Движение литературы. Том II | страница 130



Поэтика, форма, как водится, неприметно перетекает в суть, в этику самопознанья: «… Раз в неделю, стоя за спинкой стула, / я учу в институте студентов писать стихи, / чтоб рифмовка не ковыляла, чтоб концовка кольцо замкнула. / И чтоб голос взлетал на пуэнто, и чтобы часть / не вылезала из целого, словно вписанная анонимом. / И чтоб земная, не преображенная словом страсть / оставалась где-нибудь на полях пробой пера с нажимом. / И чтоб, увидев свое отражение – демона в глубине / зеркальца золотого, – не бить поклонов. / Но похоронить вчерне и спалить в огне. / Иль пугалом на шесте поставить пугать драконов».

«Библеизмы» нашего автора легкокасательны, на кончике тонкой кисти. Скажет она в прозаической своей поэме «Апология человека»: «Глаза его устроены весьма хитроумно и освещаются изнутри», – или: «… усаживает всех за стол и потчует. И все тут же едят и пьют», – и сразу вспоминаются ветхозаветные «книги премудрости» (само деление на стихи-колоны в этой поэме примерно такое же, как в них). Ну, а кому не вспомнятся – тоже не беда, это не навязано, этим – озвучено. Стилизация от нее далека: ведь стилизация – сама по себе цель соответствующего художественного изделия, а у Олеси Николаевой цели связаны с сиюминутным и с вечным, но не с образцами минувшего. У нее почти и нет стихов на библейско-евангельские сюжеты, зато немало стихотворений, вправленных в библейско-евангельский контекст.

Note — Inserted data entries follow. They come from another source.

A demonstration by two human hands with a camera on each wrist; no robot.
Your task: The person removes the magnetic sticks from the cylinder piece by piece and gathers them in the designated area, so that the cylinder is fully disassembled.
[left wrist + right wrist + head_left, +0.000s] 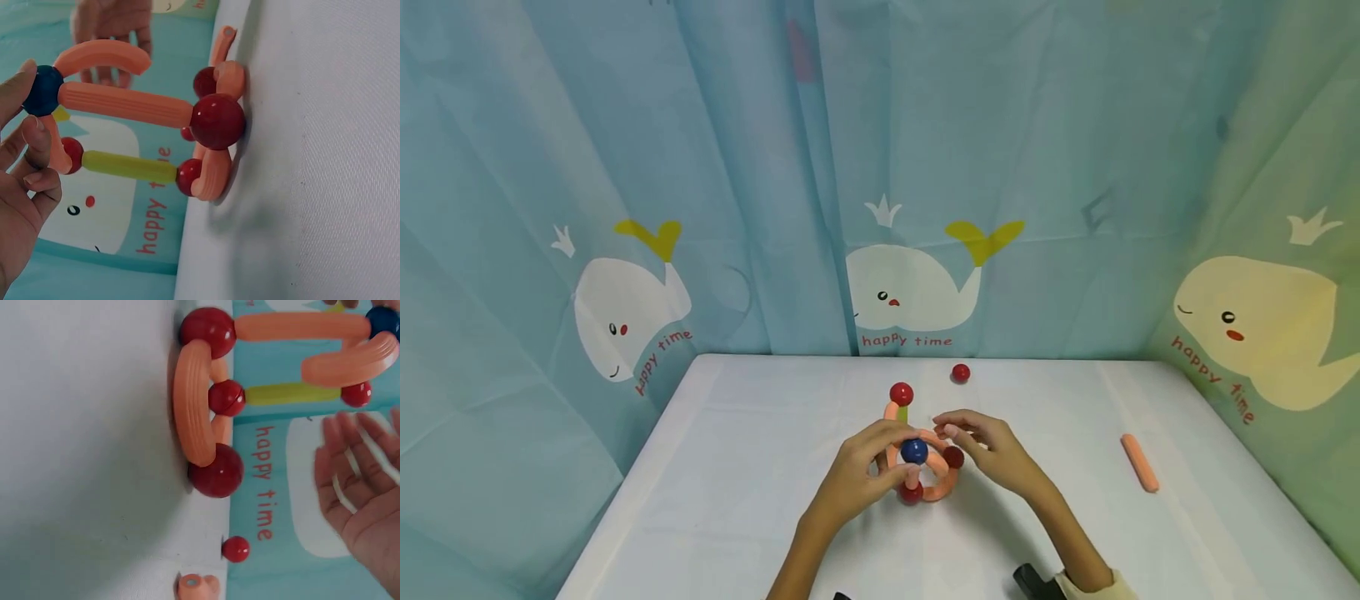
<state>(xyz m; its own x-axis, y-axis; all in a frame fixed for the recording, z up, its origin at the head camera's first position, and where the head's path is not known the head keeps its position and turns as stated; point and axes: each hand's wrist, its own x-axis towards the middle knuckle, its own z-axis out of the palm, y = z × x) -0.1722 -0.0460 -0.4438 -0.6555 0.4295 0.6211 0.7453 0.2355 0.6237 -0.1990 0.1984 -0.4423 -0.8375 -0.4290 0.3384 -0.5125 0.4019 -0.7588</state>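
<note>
A magnetic stick-and-ball model stands on the white table, its base a ring of curved orange sticks (194,403) joined by red balls (217,121). An upright orange stick (125,105) and a yellow-green stick (128,165) rise from it. Atop the orange upright sits a blue ball (914,451), pinched between thumb and fingers of my left hand (857,471). From the blue ball a curved orange stick (106,56) reaches out, its far end free. To the right of the model, my right hand (992,450) hovers apart from it, fingers loosely extended, holding nothing.
A loose red ball (960,373) lies near the table's back edge. Over on the right side of the table lies a loose orange stick (1140,462). A blue curtain (760,167) printed with whales hangs behind the table and along both sides.
</note>
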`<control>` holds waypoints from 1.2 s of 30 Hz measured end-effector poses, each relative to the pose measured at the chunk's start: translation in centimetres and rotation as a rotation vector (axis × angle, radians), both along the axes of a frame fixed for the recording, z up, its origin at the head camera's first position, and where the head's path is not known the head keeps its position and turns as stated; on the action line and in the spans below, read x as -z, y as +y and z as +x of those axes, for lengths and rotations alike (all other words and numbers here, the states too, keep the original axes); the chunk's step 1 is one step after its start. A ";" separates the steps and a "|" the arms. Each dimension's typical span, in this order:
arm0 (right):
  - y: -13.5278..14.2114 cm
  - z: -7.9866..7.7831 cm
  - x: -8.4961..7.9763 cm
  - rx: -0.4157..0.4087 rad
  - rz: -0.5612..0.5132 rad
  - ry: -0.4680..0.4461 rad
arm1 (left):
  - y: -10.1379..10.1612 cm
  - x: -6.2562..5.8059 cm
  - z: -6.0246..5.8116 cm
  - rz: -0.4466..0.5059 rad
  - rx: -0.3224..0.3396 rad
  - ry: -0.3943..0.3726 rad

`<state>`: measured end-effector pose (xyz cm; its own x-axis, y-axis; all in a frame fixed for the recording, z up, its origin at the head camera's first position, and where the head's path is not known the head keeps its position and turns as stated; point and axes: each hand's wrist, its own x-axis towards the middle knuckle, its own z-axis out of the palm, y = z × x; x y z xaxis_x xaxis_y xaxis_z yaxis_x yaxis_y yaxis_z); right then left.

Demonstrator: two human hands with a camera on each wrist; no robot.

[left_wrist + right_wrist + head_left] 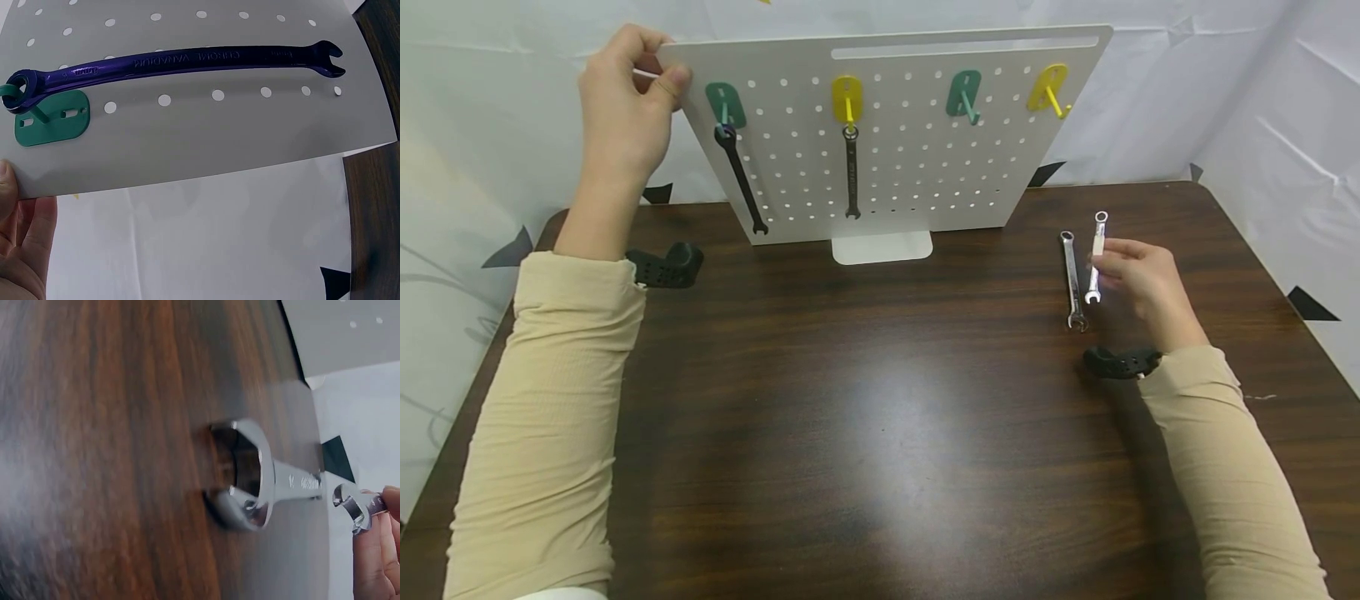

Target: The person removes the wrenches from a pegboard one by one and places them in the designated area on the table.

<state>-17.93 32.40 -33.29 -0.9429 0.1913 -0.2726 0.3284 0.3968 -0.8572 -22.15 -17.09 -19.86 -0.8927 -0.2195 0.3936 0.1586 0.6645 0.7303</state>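
Note:
At its upper left corner, my left hand (628, 117) grips the grey pegboard (910, 158) between thumb and fingers. Two dark combination wrenches hang on the board: one wrench (741, 179) from the left green hook (726, 105), another (852, 175) from the left yellow hook (847, 98). My right hand (1150, 287) pinches a shiny combination wrench (1099, 242) just over the table, its ring end pointing away. Beside it a second silver wrench (1072, 283) lies on the table; its open end (247, 475) looms large in the right wrist view.
A green hook (965, 96) and a yellow hook (1049, 90) on the board's right half carry nothing. The board stands on a white foot (882, 248) at the back of the brown table (880, 417). White sheeting (1247, 100) surrounds the table's back and sides.

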 end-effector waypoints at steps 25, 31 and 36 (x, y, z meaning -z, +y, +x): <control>2.2 -0.9 1.5 -0.125 0.042 -0.138 | 0.0 0.1 0.0 0.017 0.009 0.004; 2.1 -0.9 1.5 -0.150 0.089 -0.132 | -0.1 0.1 -0.1 0.015 0.008 0.000; 1.9 -0.9 1.5 -0.160 0.145 -0.117 | -0.1 0.1 -0.1 0.018 0.013 0.004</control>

Одно из них – «Стихи о богатом юноше» – рискну процитировать целиком, поскольку оно сразу многое объяснит.

Я – богатый юноша, и мне жалко
расставаться с сабелькой из Эфеса,
и с камзолом бархатным с алой лентой,
и с пером на шляпе, и с крепким перстнем…
С этой гордой складкой у губ, с повадкой
молодого рыцаря и с посадкой
верховой, с пружинистою походкой,
с подбородком, выплывшим легкой лодкой.
С тетивою мышцы, с биеньем лимфы,
с голосами арфы, с виденьем нимфы,
с зеркалами рифмы и с Божьим даром —
с этим блеском, маревом, плеском, жаром!
Я боюсь земли, где плодятся черви,
я боюсь луны на кривом ущербе,
я боюсь пиров, где привольно мухам,
и Царя незримого нищих духом!
И отдам я сабельку с портупеей,
и камзол, и перстень, и пруд с аллеей,
и рожок охотничий, и дорогу
неизвестному молодому Богу!
Юный взор отдам ему, сердце, голос,
каждый вьющийся своевольем волос…
Даже сердце – с его ядовитым медом, жизнь
и твердь со звездами над черным входом.

«Твердь со звездами» – та самая, которую Блоку вручала его демоница-Муза, главный же мотив взят из Евангелия от Матфея (19: 16–22; прошу заглянуть). Но именно мотив, а не сюжет, причем мотив, перенесенный из ближневосточной в условную обстановку. Дело, однако, не в этом. Мало кому удается так внятно решить столь трудную для христианина, а для христианского поэта в особенности, антиномию между благодарственной хвалой жизни «с этим блеском, маревом, плеском, жаром» и неизбежностью жертвенной аскезы – пройти по лезвию ножа между безвольным упоением и постным унынием. От четырех первых строф к двум последним нет никакого логического моста, переход а-логичен, но этим и убедителен, являя собою то, что называют «прыжком веры».